Wistron has built a superb parts management system to deal with global business and demand forecasts. In order to implement SAS Service Parts Optimization, Wistron created SPOS, the Service Parts Optimization System – a refinement to its existing system that has helped the manufacturer keep pace with thriving business and deal with more complicated business procedures and data-processing requirements.

SPOS can manage and process data from ERP, customer service and maintenance systems, as well as front-end applications. As it imports data, SPOS runs statistical analyses for demand forecasts and replenishment plans. And it directs purchasing activity.

“We did have an SOP that would forecast parts demand for three to six months,” explains Jack Chen, Senior Director of Operation Division, “but we needed to create forecasts for three to six years. And the SAS solution offers a strong statistical analysis engine."

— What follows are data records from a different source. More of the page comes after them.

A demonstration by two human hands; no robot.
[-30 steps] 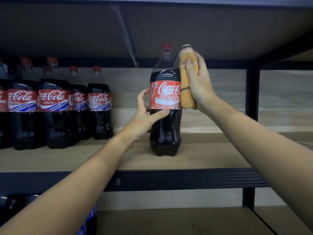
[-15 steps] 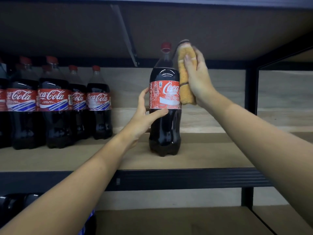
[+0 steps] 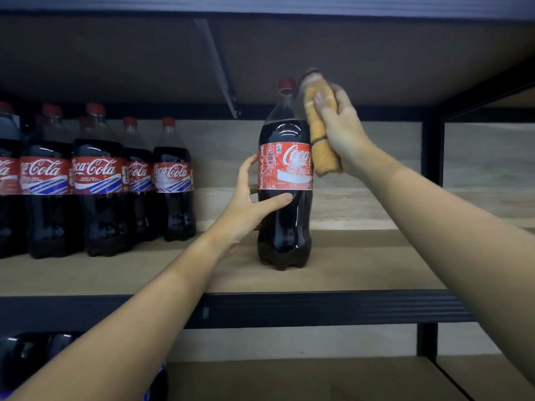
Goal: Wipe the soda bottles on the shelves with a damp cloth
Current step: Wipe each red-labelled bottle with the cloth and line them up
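Note:
A large cola bottle (image 3: 285,221) with a red label and red cap stands upright alone on the middle of the shelf (image 3: 362,273). My left hand (image 3: 252,206) grips its waist from the left, thumb across the front just below the label. My right hand (image 3: 341,131) holds a folded yellow cloth (image 3: 321,134) against the bottle's right shoulder and upper label; the cloth is slightly blurred.
Several more cola bottles (image 3: 98,180) stand in rows at the left of the same shelf. A black upright post (image 3: 431,157) bounds the shelf on the right. The shelf above hangs close over the bottle cap. Dark bottles (image 3: 26,354) sit on the lower shelf at the bottom left.
The bottle has turned under my left hand, its label now showing the "recycle me" edge. My right hand and the cloth slid a little up along the bottle's right side.

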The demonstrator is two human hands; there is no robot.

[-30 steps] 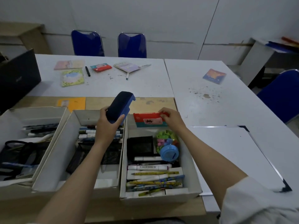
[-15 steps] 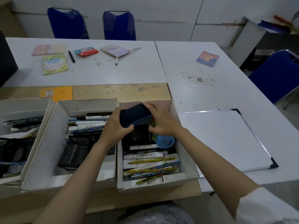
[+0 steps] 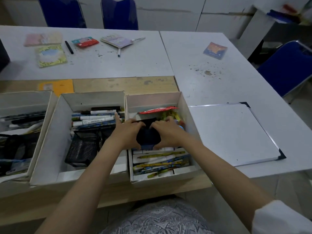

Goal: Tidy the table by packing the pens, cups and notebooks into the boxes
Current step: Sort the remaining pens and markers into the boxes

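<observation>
Both hands were down in the right-hand box (image 3: 186, 112), pressing a dark blue case (image 3: 148, 137) into the gap between the red packet (image 3: 157, 110) at the box's 12 o'clock end and the pens (image 3: 160, 163) stacked at its 6 o'clock end. The left hand (image 3: 129, 133) cupped the case from 9 o'clock and the right hand (image 3: 166, 132) from 3 o'clock, fingers curled over its top edge and thumbs hooked under its near edge; a two-sided grip like that probably served to keep the case level while it was wedged into a tight slot. The middle box (image 3: 55, 135), just beside at 9 o'clock, held markers (image 3: 94, 118) and a black mesh holder (image 3: 82, 149). Much seemed left to pack: notebooks (image 3: 50, 55) and a black pen (image 3: 69, 47) lay on the white table (image 3: 135, 65) toward 11 o'clock, and another small notebook (image 3: 215, 50) well apart at 1 o'clock.
</observation>
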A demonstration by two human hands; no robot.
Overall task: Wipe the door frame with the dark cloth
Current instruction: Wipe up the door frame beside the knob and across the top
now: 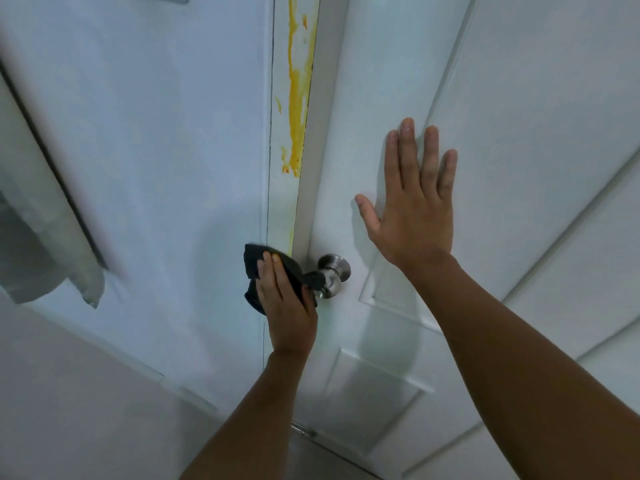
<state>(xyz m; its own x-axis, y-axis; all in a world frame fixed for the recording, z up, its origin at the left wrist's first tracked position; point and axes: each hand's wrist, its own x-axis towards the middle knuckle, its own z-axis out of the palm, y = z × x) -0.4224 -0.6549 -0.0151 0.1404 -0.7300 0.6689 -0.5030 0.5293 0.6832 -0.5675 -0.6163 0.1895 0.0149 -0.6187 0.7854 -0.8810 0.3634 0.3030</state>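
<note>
Left hand [285, 299] presses the dark cloth [254, 268] flat against the door frame [282, 209], just left of the metal knob [334, 271]. Yellow streaks [298, 98] run down the frame above (cloth sits below them). Right hand [414, 209] open, palm flat on the white door [485, 168], holding nothing.

A round metal doorknob [334, 271] sits on the white panelled door [519, 133], and a pale curtain [45, 244] hangs at far left.
</note>
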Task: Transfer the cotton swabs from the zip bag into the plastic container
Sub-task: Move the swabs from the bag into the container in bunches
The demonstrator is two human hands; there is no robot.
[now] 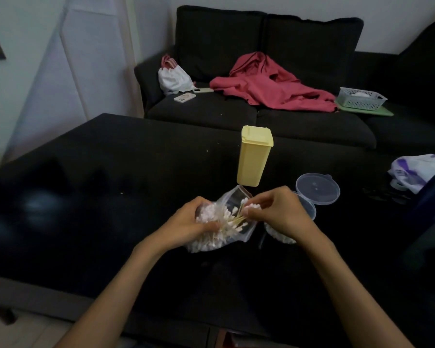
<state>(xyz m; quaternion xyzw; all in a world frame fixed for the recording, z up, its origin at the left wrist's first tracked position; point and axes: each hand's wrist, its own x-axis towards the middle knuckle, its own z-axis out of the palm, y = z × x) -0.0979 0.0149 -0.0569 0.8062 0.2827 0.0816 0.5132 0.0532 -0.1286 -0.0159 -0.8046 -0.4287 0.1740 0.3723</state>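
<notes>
**Cotton swabs: both hands at the zip bag, lower centre**

Cotton swabs (219, 226) fill a clear zip bag (232, 197) lying on the black table (98, 172), just below frame centre. Left hand (189, 222) curls round the bag's left side, thumb pressing on the swab bundle through the plastic. Right hand (276, 212) reaches into the bag mouth, fingertips pinching a bunch of swabs by their white tips; sticks fan out between the two hands.

Clear round plastic container (308, 209) sits just right of the bag, mostly hidden behind the right hand; white swab tips show in its lower part under the wrist. Its hinged clear lid (318, 188) is flipped open, up and right of the hand.

Yellow lidded box (254, 156) stands upright at centre, just behind the bag.

Right edge: crumpled white-purple plastic bag (414, 170) on the table. Upper frame: dark sofa (312, 124) with a pink garment (269, 84), a white drawstring pouch (173, 77) and a phone (184, 97) at its left end, a mesh basket (360, 97) on a green tray at upper right.
</notes>
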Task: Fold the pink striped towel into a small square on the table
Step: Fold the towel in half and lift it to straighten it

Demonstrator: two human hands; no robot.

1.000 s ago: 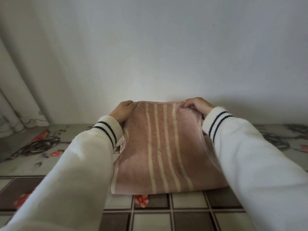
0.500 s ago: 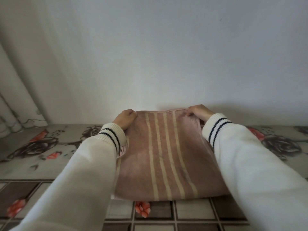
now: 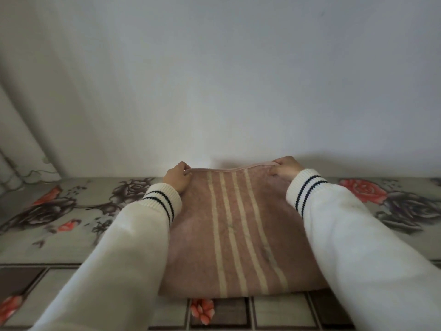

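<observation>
We grip the pink striped towel (image 3: 238, 237) at its two far corners: our left hand (image 3: 176, 179) curls its fingers over the far left corner, and our right hand (image 3: 287, 169) pinches the far right corner, both closed on the cloth. Between our hands the far hem sags slightly, a touch higher at the right grip than at the left. From the grips the towel runs back toward us and lies flat on the table (image 3: 71, 235), its four pale stripes stretching from the held edge to the near edge. Our white sleeves (image 3: 124, 259), their cuffs ringed with two dark bands, flank the towel on either side. The tablecloth carries a print of red and grey roses beside each grip and a brown tile pattern below the towel's near edge. Beyond our hands stands a plain pale wall (image 3: 226, 80), with a curtain (image 3: 19, 151) far off to the left of the left grip.
</observation>
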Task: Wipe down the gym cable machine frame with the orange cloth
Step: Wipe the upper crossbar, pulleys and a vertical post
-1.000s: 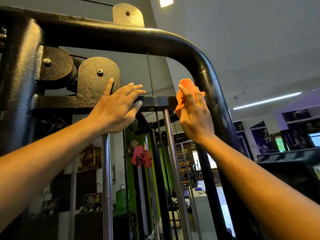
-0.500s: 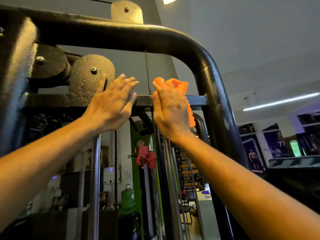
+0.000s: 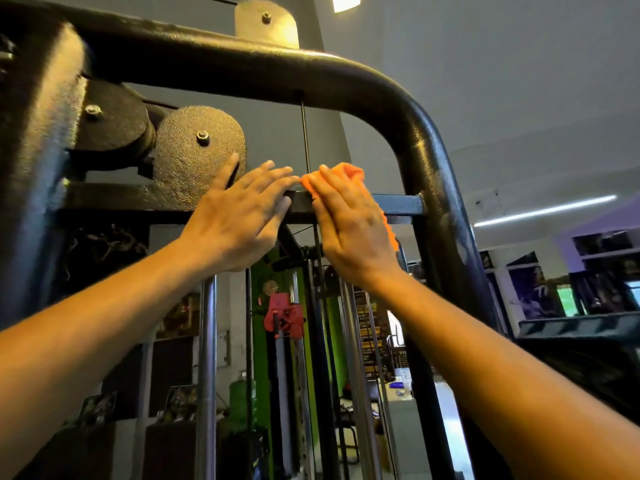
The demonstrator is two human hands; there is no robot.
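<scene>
The black cable machine frame (image 3: 363,81) arches overhead and bends down on the right. A flat crossbar (image 3: 398,204) runs under it. My right hand (image 3: 349,230) presses the orange cloth (image 3: 346,173) flat against the crossbar near its middle, fingers straight; most of the cloth is hidden behind the hand. My left hand (image 3: 239,216) rests with straight fingers on the crossbar just left of it, fingertips almost touching the cloth, below a round pulley cover (image 3: 197,150).
A thin cable (image 3: 304,133) drops from the top tube between my hands. Chrome guide rods (image 3: 207,358) run down below the crossbar. Behind stand a green machine (image 3: 332,323) with a red part (image 3: 282,315), posters and a dark rack at right.
My right hand has slid the cloth left along the crossbar, from the curved right upright to the middle, close to my left hand. The left hand has stayed in place.
</scene>
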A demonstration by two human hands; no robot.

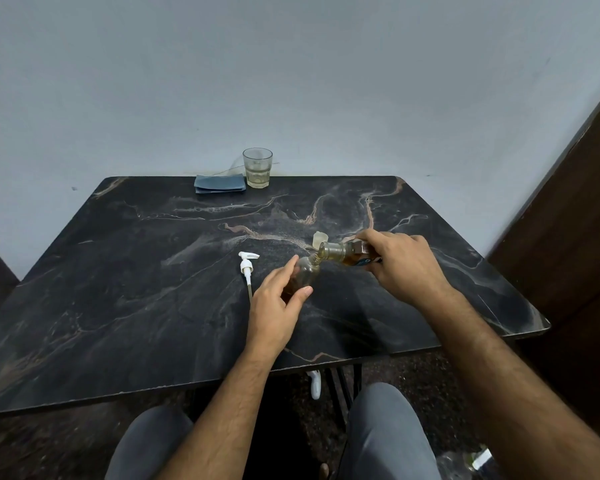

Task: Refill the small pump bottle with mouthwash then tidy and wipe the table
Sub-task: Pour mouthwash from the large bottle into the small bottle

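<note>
Mouthwash bottle (347, 253): clamped in right hand (400, 263), long axis tipped near level, mouth pointing left over the neck of the pump bottle (303, 275). Pump bottle: upright mid-desk (118, 271), gripped by left hand (274, 306). Pump head (247, 266): lying loose, just left.

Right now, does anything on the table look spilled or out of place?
No spill shows. The white pump lies on its side on the table, left of the small bottle, removed for refilling.
</note>
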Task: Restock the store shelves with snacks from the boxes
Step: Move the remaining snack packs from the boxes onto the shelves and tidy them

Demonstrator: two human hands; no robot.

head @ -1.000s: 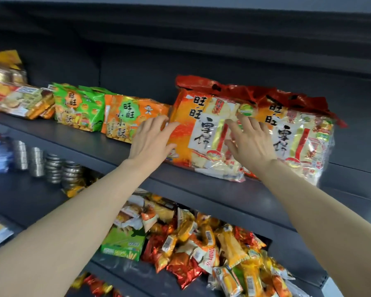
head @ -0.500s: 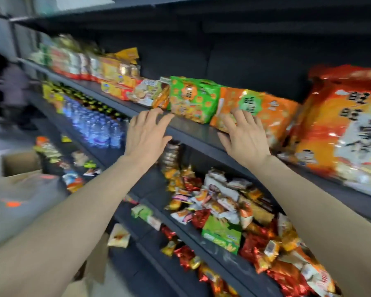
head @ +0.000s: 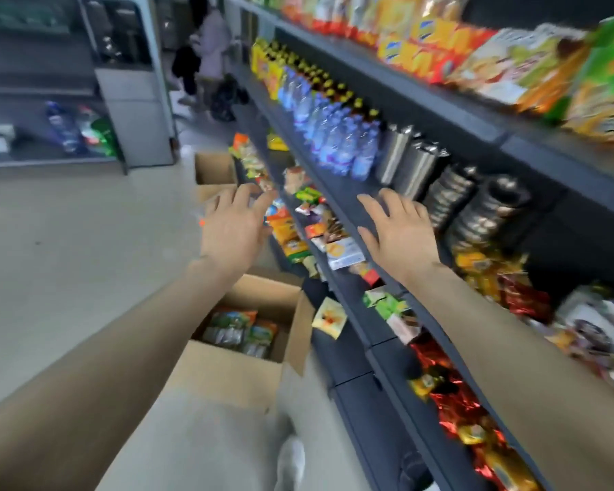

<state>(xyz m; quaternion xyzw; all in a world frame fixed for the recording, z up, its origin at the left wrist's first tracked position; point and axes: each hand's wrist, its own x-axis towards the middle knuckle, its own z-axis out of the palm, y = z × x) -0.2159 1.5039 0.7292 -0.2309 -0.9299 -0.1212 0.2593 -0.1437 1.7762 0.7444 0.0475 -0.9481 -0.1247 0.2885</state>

Though akin to SPOS in structure, the former system could only produce short-term forecasts. For mid-term and long-term forecasts, Wistron needed a system with stronger data-processing capacity and the ability to integrate detailed data from multiple sources.

In certain circumstances, when a product line phases out of the market, forecasting parts demand can be difficult. Overestimates could lead to overstock and waste; underestimates might trigger customer complaints. With SPOS, Wistron aimed high to achieve two goals: accurate forecast and inventory transparency.

Using SAS for cluster analysis, Wistron analyzes service parts with similar consumption levels with respect to different clients and product lines. The analysis is further processed into a trend model as a reference for forecasts.

“A precise forecast requires more than just experience,” Chen says. “Statistical analyses are imperative to build up long-term forecasts. With SPOS, we can successfully obtain accurate forecasts.”

Users can add non-default parameters to obtain higher-value results. For instance, if through statistical validation one non-default parameter was found to be significant in forecasts, this parameter could be added to the SPOS to perform forecasts and planning activity.

Global inventory view in one interface

While the previous system could only import data from limited service locations, the new SPOS allows users to monitor inventory across a global network of service points. SPOS manages inventory flow and sends purchasing or inventory allocation suggestions to planners around the world.

“Wistron has a wealth of experience in ODM and is familiar with the supply chain,” Chen says. “SAS has helped different industries implement the system. The combined effort between us triggered more ideas and inspiration.”

Reduced overstock

With support from management, Wistron enjoyed early success with the implementation. Next it plans to extend the application to service points globally.

As part of Wistron's goal to reduce inventory while improving customer service, the manufacturer understands the importance of influencing consumer behavior. When offered steeper discounts, for example, shoppers tend to purchase new instead of paying for repairs.

“These changes undoubtedly influence our business strategies,” Chen says. “It is also a new challenge for our planners to interpret the data derived from the analyses.

“Wistron constructed SPOS with technical support from SAS, and the system has successfully helped us achieve much more precise forecasts of parts demand and enhanced inventory transparency. With this, Wistron effortlessly deals with the complex management issues that arise due to our successful and growing business.”

Challenge

Establish a next-generation service parts management system capable of forecasting demand in the coming three to six years.

Solution

SAS® Service Parts Optimization

Benefits

More precise forecasts and a clear picture of long-term inventory flow bring greater efficiency, cost savings, and customer satisfaction.

The results illustrated in this article are specific to the particular situations, business models, data input, and computing environments described herein. Each SAS customer’s experience is unique based on business and technical variables and all statements must be considered non-typical. Actual savings, results, and performance characteristics will vary depending on individual customer configurations and conditions. SAS does not guarantee or represent that every customer will achieve similar results. The only warranties for SAS products and services are those that are set forth in the express warranty statements in the written agreement for such products and services. Nothing herein should be construed as constituting an additional warranty. Customers have shared their successes with SAS as part of an agreed-upon contractual exchange or project success summarization following a successful implementation of SAS software. Brand and product names are trademarks of their respective companies.